O nosso grande problema atual e’ que estamos na fase das dores de formação da camada mental, a qual esta’ ainda no estagio de feto ou embrionário, formando um inconsciente, começando a se conscientizar de sua existência, porem sem acesso ao mundo externo, porque não tem sensores captando o mundo externo, como olhos próprios, ouvidos próprio, etc. E no aspecto individual, tais como genes trabalhando na construção de um embrião na fase da embriogênese, estamos conscientes da nossa existência e do nosso trabalho. Porem tambem como indivíduos não temos noção de qual nossa missão que e’ construir e compor a camada mental na forma de baby de super-organismo. Então vivemos apenas como metade de nos mesmos, sem termos ainda despertado a nossa outra metade na camada mental. Temos que descobrir técnicas, tecnologias, que nos ajudem a acelerar este processo, de captar mais indícios de que tal coisa existe e s torne o guia moral de nossos valores e comportamentos, antes, por exemplo, que façamos alguma gigantesca besteira aqui e desintegramos todas as individualidades humanas em alguma catástrofe atômica ou climática.

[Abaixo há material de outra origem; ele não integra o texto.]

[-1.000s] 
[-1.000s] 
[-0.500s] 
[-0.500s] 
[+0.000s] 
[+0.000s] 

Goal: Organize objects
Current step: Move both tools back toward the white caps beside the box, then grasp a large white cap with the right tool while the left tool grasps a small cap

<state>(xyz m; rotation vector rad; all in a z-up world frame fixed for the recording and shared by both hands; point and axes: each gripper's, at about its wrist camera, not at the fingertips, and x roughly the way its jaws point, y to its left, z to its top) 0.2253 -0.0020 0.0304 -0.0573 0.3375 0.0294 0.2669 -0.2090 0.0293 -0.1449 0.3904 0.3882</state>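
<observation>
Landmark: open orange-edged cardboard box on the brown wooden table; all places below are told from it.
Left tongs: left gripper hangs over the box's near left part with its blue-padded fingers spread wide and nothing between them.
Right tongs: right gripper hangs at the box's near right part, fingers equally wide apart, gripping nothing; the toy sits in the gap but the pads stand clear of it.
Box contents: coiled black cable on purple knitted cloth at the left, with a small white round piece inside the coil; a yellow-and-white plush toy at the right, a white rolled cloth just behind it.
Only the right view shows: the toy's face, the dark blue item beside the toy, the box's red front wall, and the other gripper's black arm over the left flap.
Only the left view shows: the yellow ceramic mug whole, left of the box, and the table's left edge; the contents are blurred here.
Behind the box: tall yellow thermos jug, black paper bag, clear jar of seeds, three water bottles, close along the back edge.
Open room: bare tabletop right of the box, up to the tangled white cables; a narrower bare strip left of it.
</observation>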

Para quem conhece a formula da MatrixLight/DNA e suspeita que esta formula e’ o template sobre o qual esta’ montado nosso cérebro e, por consequência, o corpo substancial da nossa mente, torna-se fácil ver e entender como e porque um sistema qualquer pode existir expressando apenas uma de suas metades, enquanto coloca em completo estado de hibernação sua outra metade. Na formula, quando o fluxo de energia/informações chega no topo superior, que e’ a F4, se divide em dois, e’ possível manter o circuito funcionando sem que o fluxo passe para a parte direita e retorne imediatamente `a fonte do circuito (F1). Parece-me que assim estão funcionando nossos pensamentos, apenas pela metade, considerando apenas a metade percebida do mundo externo. Em teoria, e em estado meditativo, poderíamos forcar  fluxo a ultrapassar o corpo caloso e se dirigir a part direita, e enquanto ele estivesse nesta parte veríamos o mundo externo apenas como luz, sendo o Nirvana dos orientais e o mundo externo formado de conexões elétricas vistas pela Dra. Jill Bolte sob derrame cerebral no lado esquerdo. Em teoria… porque eu mesmo nunca consegui esta façanha, talvez porque seja um extremado e incorrigível naturalista/materialista.

Mas esta técnica tem que ser a nível cientifico, não adiantam apenas as técnicas de forca meditativa para alcançar o estado d nirvana, que e’ se tornar apenas a outra metade da camada mental. Quando assim conseguimos estes estados mentais alterados, não existe fed-back interativo entre o coletivo e o individual, porque o coletivo não tem pensamento continuo ainda, não tem consciência da própria existência, embrião que ainda e’. Ele pode ver seus arredores dentro de sua bolsa intra-uterina, que e’ apenas um mundo de luz realimentado pelos fótons da energia solar, mas apenas isto e quando retorna ao estado individual, nada trouxe de util a ser aplicado na melhoria da vida individual. E a busca desta tecnologia cientifica e’ um dos muito importantes projetos sendo desenvolvidos e  buscados pelos que se simpatizam com a teoria da cosmovisão da MatrixLight/DNA justo agora. Não empregamos todo o tempo apenas nesta importante pesquisa, nem investimos pesado nela, porque não somos crentes, mas antes de tudo, desconfiados e céticos, inclusive suspeitando destas próprias construções mentais feitas quando conectamos os dados realmente conhecidos  comprovados com as fortes evidencias obtendo novos quadros teóricos. E a possibilidade de existência desta rede ou network de fótons, de super-organismos planetários, etc., ainda e’ meramente uma teoria, que pode estar toda errada desde seu principio quando pensamos sobre a luz, seus fótons e suas propriedades. Isto não e’ para se acreditar, e’ para manter como possibilidade no ar para se estar atento  captar os sinais de sua possível existência e testar buscar métodos para testar a teoria com experimentos pelo método cientifico.